Now I make a call and:
Mar 4 23:21:20 voipd[800]: allowed bandwidth 432000 for sip:xxxxxxxxxxxxxx@proxy01.sipphone.com
Mar 4 23:21:20 voipd[800]: xxxxxxxxxxx@proxy01.sipphone.com: bandwidth left 432000
Mar 4 23:21:20 voipd[800]: audio: 0 (0 PCMU/8000)
Mar 4 23:21:20 voipd[800]: audio: 0 (0 PCMU/8000) => (0 (0 PCMU/8000))
Mar 4 23:21:20 voipd[800]: audio: 8 (8 PCMA/8000)
Mar 4 23:21:20 voipd[800]: audio: 8 (8 PCMA/8000) => (8 (8 PCMA/8000))
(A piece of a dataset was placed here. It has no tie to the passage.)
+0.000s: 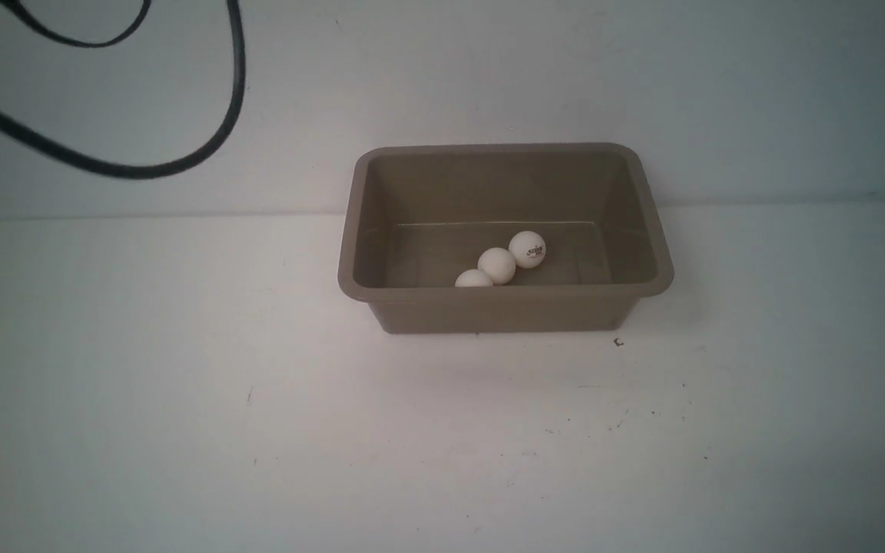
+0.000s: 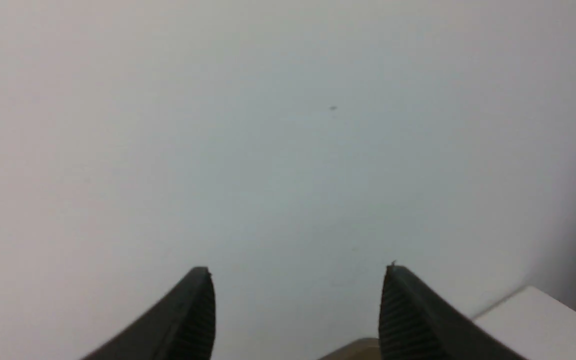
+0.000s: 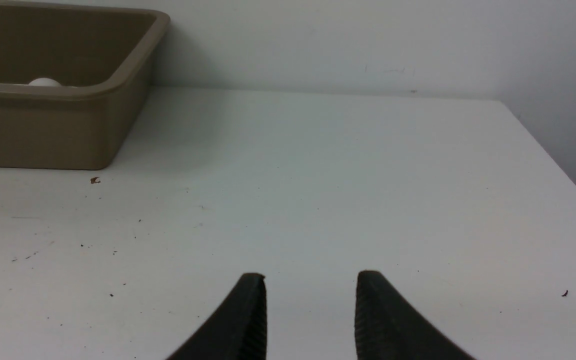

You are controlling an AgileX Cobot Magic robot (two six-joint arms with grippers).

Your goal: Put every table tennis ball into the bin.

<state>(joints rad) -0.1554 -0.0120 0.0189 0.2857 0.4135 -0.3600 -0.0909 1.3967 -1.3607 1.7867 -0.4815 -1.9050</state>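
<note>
Showing a taupe bin (image 1: 500, 311) sitting on a white tabletop (image 1: 181, 422), towards the far edge and close to a pale wall. Holding all three table tennis balls inside, lying in a short slanting row on the bin floor near the front wall: the ball with the dark logo (image 1: 527, 250) farthest back, a plain ball (image 1: 497, 266) touching it, and a third ball (image 1: 474, 279) nearest, partly hidden by the front rim. Trailing across the wall at upper left, a black cable (image 1: 235, 92). Not appearing in the front view, either arm. Hanging before a blank pale surface in its own wrist view, the left gripper (image 2: 298, 272), its dark ribbed fingers (image 2: 198, 310) standing well apart and gripping nothing. Hovering over bare tabletop beside the bin (image 3: 43, 130), the right gripper (image 3: 310, 275), fingers (image 3: 248, 315) standing closer together with a clear gap and gripping nothing; peeking over the bin's rim there, one white ball (image 3: 44, 81).
</note>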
Mar 4 23:21:20 voipd[800]: audio: 101 (101 telephone-event/8000)
Mar 4 23:21:20 voipd[800]: audio: 101 (101 telephone-event/8000) => (101 (101 telephone-event/8000))
Mar 4 23:21:20 voipd[800]: 198.65.166.147 18090 – 7078 audio 0(PCMU)
Mar 4 23:21:20 voipd[800]: Codec PCMU (0) – audio 106000 hold=none (none) (by local)
I’ll be keeping an eye on it, but it does look like it’s worked.
Don’t forget to turn telnet off (#96*8*)!